• Task instructions:
Take nothing but the lines from the one with "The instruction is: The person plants" through the one with "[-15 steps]" in the entries below, both ends kept, and return them exactly with pictures left out.

• Extracted material:

:::

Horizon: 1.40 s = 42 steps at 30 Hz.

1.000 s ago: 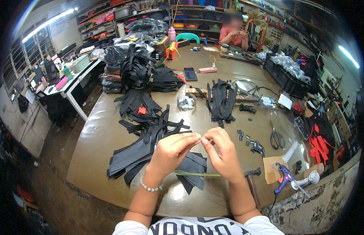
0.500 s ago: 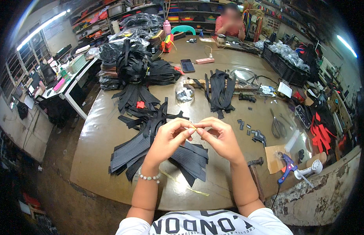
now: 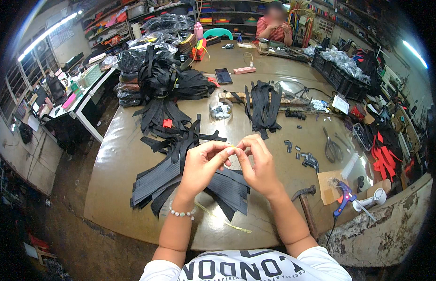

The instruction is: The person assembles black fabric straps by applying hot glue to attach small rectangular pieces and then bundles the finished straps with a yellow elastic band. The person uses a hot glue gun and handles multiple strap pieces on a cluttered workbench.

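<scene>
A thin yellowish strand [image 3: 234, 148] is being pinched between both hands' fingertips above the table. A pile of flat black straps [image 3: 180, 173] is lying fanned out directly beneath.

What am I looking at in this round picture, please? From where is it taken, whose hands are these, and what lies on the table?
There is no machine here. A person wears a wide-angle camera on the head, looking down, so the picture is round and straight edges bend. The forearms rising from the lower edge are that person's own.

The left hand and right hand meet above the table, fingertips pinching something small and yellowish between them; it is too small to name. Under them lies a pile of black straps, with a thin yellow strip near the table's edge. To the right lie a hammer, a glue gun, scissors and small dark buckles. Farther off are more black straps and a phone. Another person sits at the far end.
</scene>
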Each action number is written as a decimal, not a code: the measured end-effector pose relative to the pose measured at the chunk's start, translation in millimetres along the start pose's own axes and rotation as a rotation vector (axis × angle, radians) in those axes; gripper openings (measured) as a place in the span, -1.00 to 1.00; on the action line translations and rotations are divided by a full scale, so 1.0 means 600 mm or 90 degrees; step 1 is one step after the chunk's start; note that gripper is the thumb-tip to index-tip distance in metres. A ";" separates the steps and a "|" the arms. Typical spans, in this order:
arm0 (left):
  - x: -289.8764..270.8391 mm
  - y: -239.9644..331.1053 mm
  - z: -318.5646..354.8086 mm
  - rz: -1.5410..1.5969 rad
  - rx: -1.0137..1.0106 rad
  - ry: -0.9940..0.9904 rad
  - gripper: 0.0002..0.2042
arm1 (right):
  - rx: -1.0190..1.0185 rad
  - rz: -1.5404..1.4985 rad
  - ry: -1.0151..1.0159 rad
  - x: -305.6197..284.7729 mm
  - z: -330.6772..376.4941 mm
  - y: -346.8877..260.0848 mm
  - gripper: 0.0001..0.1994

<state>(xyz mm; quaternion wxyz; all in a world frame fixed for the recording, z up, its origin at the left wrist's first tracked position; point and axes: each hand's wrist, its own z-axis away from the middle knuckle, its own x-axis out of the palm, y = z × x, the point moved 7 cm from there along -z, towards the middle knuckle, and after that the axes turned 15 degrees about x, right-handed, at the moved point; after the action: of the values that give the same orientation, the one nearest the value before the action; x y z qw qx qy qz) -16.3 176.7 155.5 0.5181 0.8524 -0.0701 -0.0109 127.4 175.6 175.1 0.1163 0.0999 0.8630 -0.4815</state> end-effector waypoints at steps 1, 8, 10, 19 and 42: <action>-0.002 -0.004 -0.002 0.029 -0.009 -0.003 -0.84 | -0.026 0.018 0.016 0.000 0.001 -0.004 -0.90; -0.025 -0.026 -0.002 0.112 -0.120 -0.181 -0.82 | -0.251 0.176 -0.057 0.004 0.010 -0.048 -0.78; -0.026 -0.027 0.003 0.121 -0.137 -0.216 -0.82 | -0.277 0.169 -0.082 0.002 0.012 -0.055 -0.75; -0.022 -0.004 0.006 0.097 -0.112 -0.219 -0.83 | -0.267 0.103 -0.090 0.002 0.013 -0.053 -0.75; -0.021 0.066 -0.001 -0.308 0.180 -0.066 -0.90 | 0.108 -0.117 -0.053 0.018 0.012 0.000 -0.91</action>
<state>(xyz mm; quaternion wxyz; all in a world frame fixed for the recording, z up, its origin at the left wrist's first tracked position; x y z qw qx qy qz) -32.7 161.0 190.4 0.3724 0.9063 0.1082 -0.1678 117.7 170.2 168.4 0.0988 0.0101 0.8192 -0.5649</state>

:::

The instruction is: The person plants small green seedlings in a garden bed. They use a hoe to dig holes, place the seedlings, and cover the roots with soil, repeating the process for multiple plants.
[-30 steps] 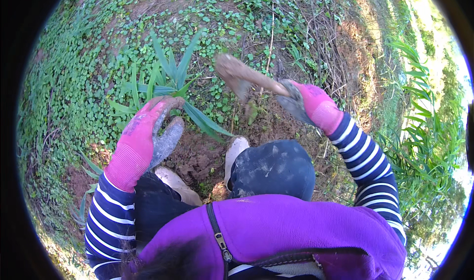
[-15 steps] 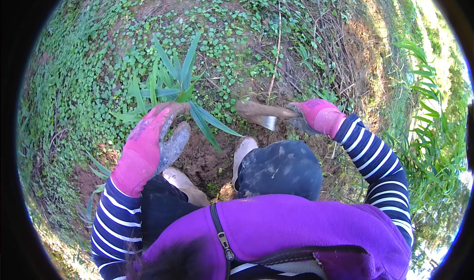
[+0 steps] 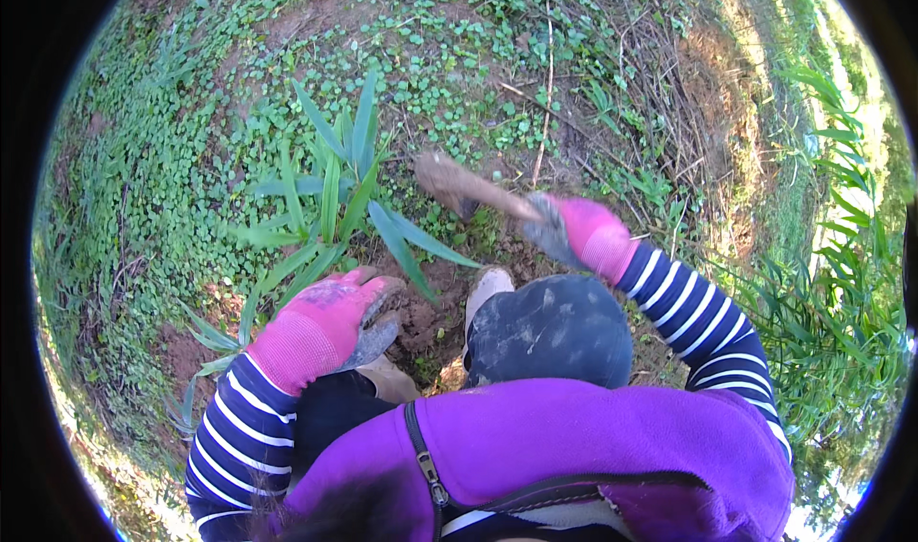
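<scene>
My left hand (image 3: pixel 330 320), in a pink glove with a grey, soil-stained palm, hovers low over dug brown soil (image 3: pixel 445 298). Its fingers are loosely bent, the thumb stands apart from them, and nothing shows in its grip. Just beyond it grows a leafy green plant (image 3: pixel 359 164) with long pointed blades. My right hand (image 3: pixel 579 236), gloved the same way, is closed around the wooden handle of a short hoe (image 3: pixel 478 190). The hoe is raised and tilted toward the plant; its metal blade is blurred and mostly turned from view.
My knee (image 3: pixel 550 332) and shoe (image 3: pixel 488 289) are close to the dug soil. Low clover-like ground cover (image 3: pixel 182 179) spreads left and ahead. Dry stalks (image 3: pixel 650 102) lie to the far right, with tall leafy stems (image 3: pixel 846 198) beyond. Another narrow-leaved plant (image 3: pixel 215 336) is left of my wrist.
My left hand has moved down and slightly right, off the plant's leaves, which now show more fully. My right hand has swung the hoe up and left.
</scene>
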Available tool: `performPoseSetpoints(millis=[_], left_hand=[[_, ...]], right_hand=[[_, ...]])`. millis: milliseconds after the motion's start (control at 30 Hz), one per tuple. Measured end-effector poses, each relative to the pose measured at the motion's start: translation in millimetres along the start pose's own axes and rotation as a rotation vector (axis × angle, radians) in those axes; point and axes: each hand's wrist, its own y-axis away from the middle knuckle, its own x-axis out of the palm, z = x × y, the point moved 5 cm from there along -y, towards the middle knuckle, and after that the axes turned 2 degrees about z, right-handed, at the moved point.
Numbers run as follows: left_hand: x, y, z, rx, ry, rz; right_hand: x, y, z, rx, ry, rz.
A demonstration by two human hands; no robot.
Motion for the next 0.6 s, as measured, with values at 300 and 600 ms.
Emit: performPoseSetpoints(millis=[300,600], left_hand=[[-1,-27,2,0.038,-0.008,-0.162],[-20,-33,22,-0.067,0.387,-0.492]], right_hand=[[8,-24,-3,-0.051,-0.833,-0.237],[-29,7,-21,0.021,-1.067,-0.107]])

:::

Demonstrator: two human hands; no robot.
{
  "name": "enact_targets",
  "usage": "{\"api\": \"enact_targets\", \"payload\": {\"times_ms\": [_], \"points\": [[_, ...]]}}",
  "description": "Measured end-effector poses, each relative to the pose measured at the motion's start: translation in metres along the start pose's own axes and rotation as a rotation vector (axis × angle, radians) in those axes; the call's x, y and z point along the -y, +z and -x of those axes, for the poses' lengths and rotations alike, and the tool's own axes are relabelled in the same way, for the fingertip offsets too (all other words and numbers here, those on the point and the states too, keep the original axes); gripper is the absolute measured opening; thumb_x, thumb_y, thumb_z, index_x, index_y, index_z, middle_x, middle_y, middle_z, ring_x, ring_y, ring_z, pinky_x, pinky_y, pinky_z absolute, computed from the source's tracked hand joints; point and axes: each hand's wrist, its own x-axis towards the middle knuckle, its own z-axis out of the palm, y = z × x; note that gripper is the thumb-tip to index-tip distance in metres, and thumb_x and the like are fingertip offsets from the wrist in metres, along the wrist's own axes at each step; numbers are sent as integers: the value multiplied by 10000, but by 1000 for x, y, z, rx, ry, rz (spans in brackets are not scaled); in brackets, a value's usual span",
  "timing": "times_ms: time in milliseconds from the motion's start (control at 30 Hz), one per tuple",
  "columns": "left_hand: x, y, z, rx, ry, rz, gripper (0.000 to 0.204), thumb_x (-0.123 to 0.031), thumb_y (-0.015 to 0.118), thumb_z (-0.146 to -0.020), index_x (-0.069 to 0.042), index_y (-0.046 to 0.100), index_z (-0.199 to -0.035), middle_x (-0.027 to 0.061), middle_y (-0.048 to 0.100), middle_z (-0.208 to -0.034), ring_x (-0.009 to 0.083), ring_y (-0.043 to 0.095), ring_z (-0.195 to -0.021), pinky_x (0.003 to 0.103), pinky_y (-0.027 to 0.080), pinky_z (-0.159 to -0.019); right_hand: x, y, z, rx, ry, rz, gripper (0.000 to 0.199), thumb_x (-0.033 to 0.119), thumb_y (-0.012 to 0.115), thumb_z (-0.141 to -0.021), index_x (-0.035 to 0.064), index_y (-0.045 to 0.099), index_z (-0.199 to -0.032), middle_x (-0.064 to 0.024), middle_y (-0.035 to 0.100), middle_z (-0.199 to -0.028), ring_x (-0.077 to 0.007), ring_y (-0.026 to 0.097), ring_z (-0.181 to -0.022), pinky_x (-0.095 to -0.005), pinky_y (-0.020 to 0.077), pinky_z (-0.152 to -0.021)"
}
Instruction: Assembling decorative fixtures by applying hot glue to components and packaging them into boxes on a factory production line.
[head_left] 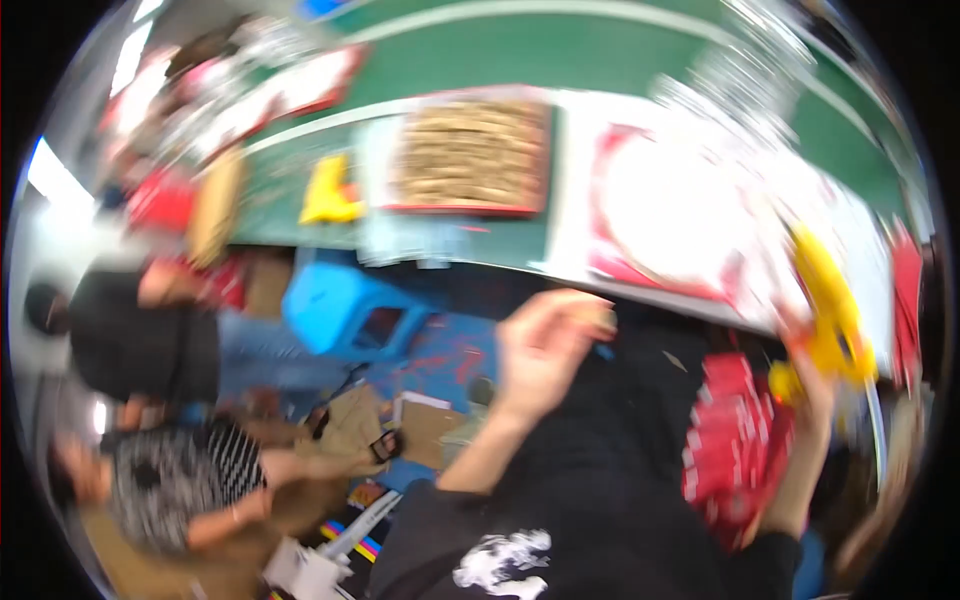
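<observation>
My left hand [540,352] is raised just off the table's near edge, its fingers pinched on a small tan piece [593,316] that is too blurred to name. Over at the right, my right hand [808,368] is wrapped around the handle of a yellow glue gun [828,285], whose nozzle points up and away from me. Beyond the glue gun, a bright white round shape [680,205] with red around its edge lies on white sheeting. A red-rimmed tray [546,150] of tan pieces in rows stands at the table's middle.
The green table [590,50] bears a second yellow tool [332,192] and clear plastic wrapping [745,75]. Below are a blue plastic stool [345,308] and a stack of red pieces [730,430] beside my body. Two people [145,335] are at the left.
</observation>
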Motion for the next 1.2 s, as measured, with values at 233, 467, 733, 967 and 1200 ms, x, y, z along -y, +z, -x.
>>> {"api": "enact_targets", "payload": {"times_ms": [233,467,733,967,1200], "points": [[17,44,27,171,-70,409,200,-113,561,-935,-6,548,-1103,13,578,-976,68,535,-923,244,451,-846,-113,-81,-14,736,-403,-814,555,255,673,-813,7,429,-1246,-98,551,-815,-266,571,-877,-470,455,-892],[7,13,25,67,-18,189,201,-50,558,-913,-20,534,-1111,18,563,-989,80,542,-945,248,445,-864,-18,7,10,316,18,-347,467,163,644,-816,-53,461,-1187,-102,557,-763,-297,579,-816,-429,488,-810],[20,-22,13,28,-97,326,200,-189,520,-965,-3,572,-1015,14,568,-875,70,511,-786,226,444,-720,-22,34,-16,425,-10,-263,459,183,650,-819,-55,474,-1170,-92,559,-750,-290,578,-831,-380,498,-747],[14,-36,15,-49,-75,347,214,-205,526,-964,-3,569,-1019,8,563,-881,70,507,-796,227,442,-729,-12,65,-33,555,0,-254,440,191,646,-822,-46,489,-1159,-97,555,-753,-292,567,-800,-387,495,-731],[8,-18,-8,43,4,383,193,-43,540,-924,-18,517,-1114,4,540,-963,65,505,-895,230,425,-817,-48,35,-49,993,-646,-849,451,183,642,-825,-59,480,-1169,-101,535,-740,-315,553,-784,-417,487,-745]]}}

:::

• Written response:
The instruction is: The person plants small green seedlings in a garden bed. They use a hoe to dig holes, place the seedlings, and cover the roots with soil, repeating the process for multiple plants.
[-30 steps] 
[-15 steps] 

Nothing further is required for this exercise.